A las siete de la tarde daba la orden para que todos fueran a dormir. Con “todos” me refiero a él, su esposa, sus cuatro hijos y cinco hijas. Todos obedecían su mandato con miedo y resentimiento, ya que no tenían más voluntad que la del abuelo.
La hora de levantarse, para los hombres, era a la una de la madrugada para cortar alfalfa con hoz. Así estuviera lloviendo, hiciera frío o el sereno les congelara las espaldas. Antes del amanecer tenían que llenar dos carretas, sin risas, sin murmullos, sin suspiros, acaso con sed, pero sin dar señales de cansancio o de sentimientos. Estaba prohibido cualquier intercambio o señal de afecto, cuando algo de esto fallaba una golpiza sin piedad era el castigo.
Las mujeres no tenían algo mejor, su hora de levantarse era las dos de la mañana para hacer el atole, las tortillas y el almuerzo consideradas como "labores para la mujer". Cuando los hombres llegaban, las mujeres debían tener la comida lista, en la mesa, con la temperatura exacta; consumían sus alimentos bajo un silencio espeso, frío y penetrante. El sonido de las manos haciendo tortillas, de la mano del metate resbalando pesadamente o de la leña tronando en el fuego eran las únicas notas musicales que podían escucharse. Después de que ellos desayunaran, las hijas pasaban a comer, siendo la madre (mi abuela), quien las atendía, al último, acompañada de su fiel amiga, la soledad, ella podía comer, de manera rápida, para continuar con los quehaceres de la casa junto con sus hijas, estos eran: limpiar la casa, lavar trastes, remendar y lavar ropa, preparar comida, desgranar mazorcas, hacer queso, alimentar a las gallinas, guajolotes, puercos, y vacas, mientras que los hombres se encargaban de los toros, caballos, burros, chivos y borregos.
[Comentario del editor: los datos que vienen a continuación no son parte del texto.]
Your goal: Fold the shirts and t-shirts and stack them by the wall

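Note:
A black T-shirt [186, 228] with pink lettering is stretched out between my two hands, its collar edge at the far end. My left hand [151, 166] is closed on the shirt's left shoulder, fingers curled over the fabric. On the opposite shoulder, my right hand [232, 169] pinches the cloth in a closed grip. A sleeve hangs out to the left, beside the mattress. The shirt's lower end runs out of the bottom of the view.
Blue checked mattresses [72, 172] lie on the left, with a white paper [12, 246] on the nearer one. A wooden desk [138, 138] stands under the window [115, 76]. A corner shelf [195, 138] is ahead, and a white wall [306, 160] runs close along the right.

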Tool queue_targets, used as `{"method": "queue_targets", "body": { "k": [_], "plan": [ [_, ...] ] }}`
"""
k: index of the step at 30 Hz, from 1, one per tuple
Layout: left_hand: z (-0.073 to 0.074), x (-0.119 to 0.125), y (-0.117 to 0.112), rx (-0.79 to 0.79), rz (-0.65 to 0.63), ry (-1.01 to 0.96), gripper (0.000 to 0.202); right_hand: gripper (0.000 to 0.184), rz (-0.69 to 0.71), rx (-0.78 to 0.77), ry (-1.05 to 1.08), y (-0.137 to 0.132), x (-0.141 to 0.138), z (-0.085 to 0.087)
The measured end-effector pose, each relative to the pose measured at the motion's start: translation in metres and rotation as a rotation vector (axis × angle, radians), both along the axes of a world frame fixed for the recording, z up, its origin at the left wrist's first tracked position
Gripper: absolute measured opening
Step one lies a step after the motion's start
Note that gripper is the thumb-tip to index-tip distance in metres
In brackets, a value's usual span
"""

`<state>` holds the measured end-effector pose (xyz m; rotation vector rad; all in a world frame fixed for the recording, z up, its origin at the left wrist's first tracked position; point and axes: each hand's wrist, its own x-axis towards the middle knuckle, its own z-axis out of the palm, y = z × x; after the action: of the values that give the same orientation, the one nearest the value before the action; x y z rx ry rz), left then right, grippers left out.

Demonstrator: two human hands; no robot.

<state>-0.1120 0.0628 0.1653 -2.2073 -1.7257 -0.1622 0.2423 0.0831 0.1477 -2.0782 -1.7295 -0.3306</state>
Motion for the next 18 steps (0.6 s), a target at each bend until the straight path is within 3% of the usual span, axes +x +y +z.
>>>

Aún en la penumbra, ellas limpiaban pesebres y chiqueros. Veían salir el sol ordeñando vacas y recogiendo huevos, después colaban la leche y la hervían. Ellos, con la yunta sembraban quince hectáreas, sus pies agrietados y sus ojos pesados y opacos reflejaban lo profundo y doloroso que era no tener vínculo afectivo entre ellos. Quizá, platicar y sonreír un poco hubiera hecho más ameno el trabajo, decía uno de los hijos de mi abuelo (mi padre).